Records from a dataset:
=== Begin Enclosure ===
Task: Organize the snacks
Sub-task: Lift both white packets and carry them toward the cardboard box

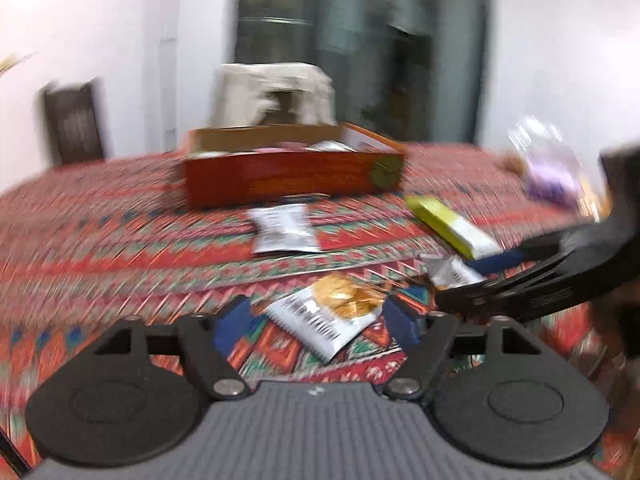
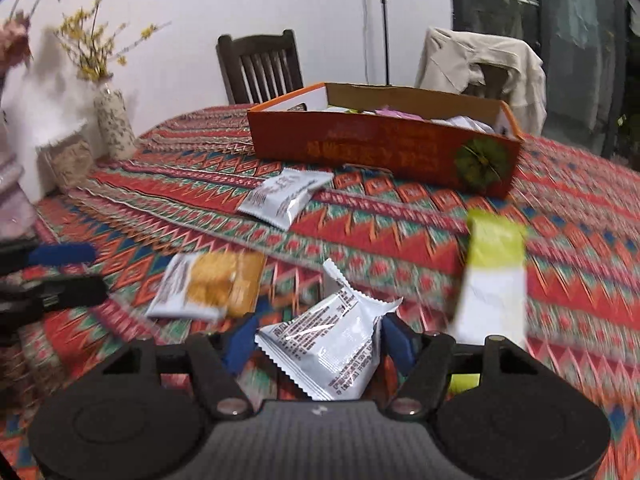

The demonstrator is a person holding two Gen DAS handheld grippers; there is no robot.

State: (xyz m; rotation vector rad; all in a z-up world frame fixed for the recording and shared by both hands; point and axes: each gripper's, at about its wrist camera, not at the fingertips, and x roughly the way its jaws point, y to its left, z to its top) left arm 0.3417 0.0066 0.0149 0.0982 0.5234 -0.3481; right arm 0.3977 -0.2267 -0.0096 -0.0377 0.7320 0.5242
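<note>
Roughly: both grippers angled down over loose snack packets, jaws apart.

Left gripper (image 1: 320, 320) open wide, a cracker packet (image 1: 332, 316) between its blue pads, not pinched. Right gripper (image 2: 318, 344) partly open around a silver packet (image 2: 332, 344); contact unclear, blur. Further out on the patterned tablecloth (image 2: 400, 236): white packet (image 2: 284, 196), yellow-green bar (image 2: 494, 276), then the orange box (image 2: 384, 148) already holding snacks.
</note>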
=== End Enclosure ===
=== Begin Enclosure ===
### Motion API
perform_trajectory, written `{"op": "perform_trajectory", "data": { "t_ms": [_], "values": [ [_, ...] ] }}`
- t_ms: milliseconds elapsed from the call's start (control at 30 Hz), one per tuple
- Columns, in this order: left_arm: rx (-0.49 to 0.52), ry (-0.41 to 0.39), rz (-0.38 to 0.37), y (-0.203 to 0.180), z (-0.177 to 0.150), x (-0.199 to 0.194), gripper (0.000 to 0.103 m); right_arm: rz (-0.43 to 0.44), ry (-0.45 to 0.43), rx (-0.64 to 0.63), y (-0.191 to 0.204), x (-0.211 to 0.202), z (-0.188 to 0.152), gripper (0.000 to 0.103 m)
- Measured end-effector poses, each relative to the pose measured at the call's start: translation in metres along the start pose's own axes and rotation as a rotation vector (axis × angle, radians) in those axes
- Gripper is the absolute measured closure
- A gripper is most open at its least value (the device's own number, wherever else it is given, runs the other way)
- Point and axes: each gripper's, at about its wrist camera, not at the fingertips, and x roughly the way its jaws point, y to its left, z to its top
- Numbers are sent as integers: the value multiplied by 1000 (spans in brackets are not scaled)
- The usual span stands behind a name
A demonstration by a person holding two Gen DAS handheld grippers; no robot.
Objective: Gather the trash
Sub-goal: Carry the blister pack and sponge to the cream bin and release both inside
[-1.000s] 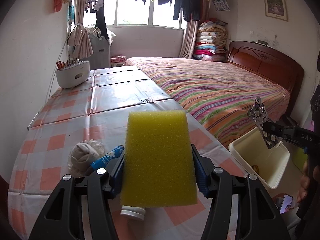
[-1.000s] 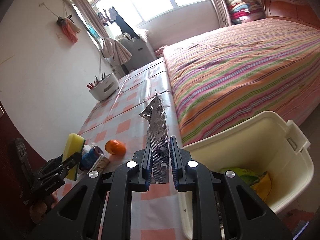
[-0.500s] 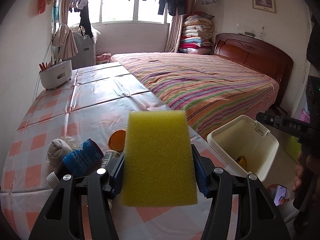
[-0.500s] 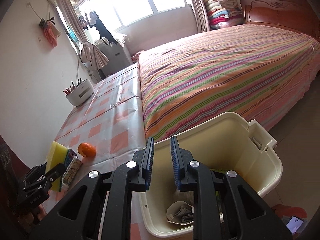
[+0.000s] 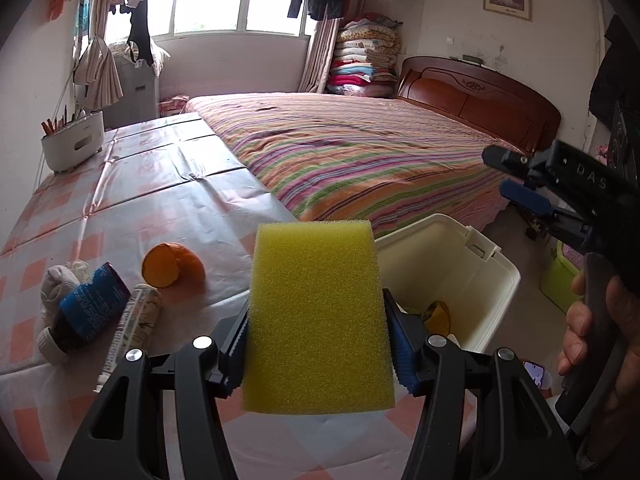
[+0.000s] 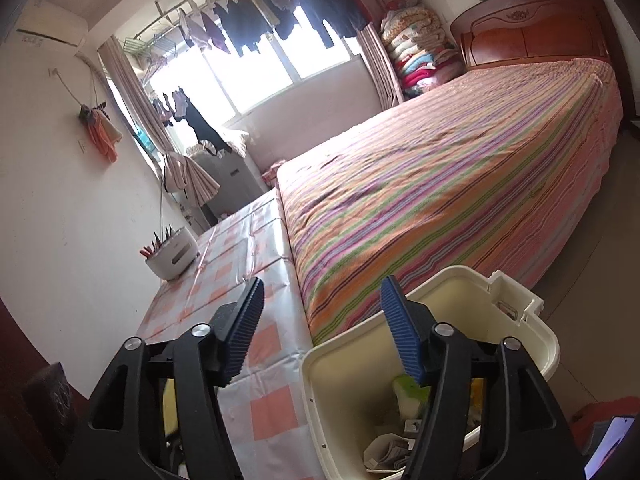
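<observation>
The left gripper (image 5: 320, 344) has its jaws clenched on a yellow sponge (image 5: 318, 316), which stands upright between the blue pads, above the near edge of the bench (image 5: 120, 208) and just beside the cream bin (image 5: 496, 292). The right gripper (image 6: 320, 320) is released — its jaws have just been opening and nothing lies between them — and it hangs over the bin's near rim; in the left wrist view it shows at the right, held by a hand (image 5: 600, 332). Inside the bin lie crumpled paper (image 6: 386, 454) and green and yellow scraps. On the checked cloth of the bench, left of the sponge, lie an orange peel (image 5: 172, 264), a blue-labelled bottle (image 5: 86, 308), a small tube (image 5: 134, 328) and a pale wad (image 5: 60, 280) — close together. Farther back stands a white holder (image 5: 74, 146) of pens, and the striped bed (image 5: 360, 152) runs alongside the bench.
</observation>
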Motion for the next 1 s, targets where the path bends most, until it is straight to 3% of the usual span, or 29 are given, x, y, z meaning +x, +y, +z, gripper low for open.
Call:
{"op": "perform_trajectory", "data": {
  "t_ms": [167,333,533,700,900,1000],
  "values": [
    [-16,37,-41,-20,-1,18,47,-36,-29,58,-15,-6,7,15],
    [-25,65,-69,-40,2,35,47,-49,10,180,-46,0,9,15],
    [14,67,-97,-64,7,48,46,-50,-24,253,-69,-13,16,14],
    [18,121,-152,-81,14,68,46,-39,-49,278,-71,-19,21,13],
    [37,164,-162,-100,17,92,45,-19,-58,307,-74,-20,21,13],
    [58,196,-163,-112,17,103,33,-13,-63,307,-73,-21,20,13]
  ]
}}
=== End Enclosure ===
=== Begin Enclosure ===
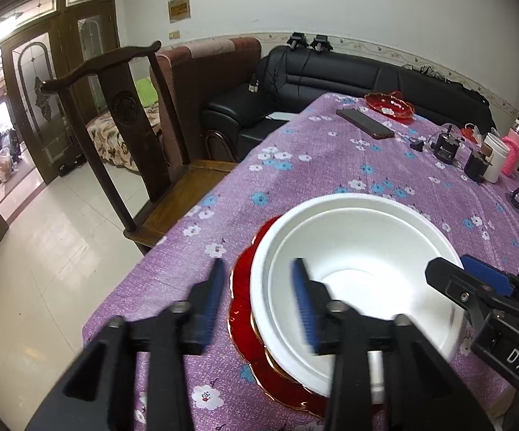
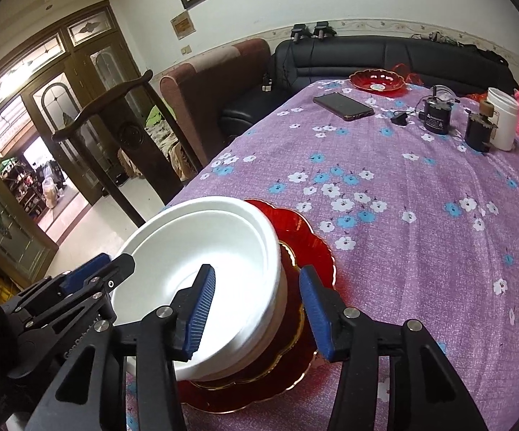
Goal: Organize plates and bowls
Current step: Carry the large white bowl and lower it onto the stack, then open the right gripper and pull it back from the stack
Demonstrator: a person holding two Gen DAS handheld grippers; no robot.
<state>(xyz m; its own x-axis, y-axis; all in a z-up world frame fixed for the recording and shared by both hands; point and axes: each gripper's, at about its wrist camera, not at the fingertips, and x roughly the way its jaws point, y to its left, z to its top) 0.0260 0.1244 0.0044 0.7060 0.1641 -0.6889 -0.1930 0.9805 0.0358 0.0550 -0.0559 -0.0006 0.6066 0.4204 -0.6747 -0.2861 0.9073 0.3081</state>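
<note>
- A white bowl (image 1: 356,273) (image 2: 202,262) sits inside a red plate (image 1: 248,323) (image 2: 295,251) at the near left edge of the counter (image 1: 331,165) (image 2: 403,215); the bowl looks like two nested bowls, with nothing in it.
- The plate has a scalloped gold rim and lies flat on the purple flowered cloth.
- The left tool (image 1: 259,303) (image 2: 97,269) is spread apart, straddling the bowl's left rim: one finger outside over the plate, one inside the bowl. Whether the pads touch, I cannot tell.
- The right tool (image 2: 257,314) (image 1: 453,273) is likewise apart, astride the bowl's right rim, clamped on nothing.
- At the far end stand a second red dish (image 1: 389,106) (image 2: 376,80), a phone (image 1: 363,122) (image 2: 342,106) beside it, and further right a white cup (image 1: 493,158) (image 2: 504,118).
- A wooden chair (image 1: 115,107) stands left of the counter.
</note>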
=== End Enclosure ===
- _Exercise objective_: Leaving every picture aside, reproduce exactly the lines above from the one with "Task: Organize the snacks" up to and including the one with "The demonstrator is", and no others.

- _Solution to this exercise_:
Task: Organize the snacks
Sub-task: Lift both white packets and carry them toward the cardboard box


The demonstrator is a person holding two Gen DAS handheld grippers; there is no robot.

What came before is the finished answer.